§ **Exercise aim**:
Could you retype, exactly as written, every line from the top of the records through the line that contains "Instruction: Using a"?

[Opening Records provided section]

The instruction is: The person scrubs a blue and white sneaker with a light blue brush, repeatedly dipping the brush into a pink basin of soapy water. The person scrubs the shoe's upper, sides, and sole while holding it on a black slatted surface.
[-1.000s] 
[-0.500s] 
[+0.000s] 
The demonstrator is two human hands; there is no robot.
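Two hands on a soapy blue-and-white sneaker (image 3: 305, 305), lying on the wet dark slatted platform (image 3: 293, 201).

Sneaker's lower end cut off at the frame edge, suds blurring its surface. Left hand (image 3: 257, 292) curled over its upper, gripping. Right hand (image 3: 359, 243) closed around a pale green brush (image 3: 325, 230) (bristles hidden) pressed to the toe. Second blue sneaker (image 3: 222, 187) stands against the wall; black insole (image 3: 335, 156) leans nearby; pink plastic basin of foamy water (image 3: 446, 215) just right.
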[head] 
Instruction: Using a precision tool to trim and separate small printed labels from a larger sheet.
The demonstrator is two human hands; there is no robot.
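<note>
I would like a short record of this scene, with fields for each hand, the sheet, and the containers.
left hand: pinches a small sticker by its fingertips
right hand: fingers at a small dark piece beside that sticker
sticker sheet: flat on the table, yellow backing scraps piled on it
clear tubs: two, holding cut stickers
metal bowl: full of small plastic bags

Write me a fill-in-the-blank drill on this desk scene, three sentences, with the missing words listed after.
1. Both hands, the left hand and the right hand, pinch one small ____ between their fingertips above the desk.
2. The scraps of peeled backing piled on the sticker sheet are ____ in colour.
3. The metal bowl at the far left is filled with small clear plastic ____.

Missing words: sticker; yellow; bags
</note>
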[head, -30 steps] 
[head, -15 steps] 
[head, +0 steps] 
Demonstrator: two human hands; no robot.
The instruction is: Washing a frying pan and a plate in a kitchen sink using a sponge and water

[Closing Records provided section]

§ **Completed exercise**:
The instruction is: The person scrubs a blue and white sneaker with a light blue brush, repeatedly dipping the brush into a pink basin of soapy water. The person scrubs the shoe's upper, sides, and sole while holding it on a black slatted surface.
[-1.000s] 
[-0.500s] 
[+0.000s] 
The demonstrator is two human hands; there is no robot.
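Two hands on a soapy blue-and-white sneaker (image 3: 305, 305), lying on the wet dark slatted platform (image 3: 293, 201).

Sneaker's lower end cut off at the frame edge, suds blurring its surface. Left hand (image 3: 257, 292) curled over its upper, gripping. Right hand (image 3: 359, 243) closed around a pale green brush (image 3: 325, 230) (bristles hidden) pressed to the toe. Second blue sneaker (image 3: 222, 187) stands against the wall; black insole (image 3: 335, 156) leans nearby; pink plastic basin of foamy water (image 3: 446, 215) just right.
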[head] 
Instruction: Using a precision tool to trim and separate small printed labels from a larger sheet.

No additional work remains on the exercise.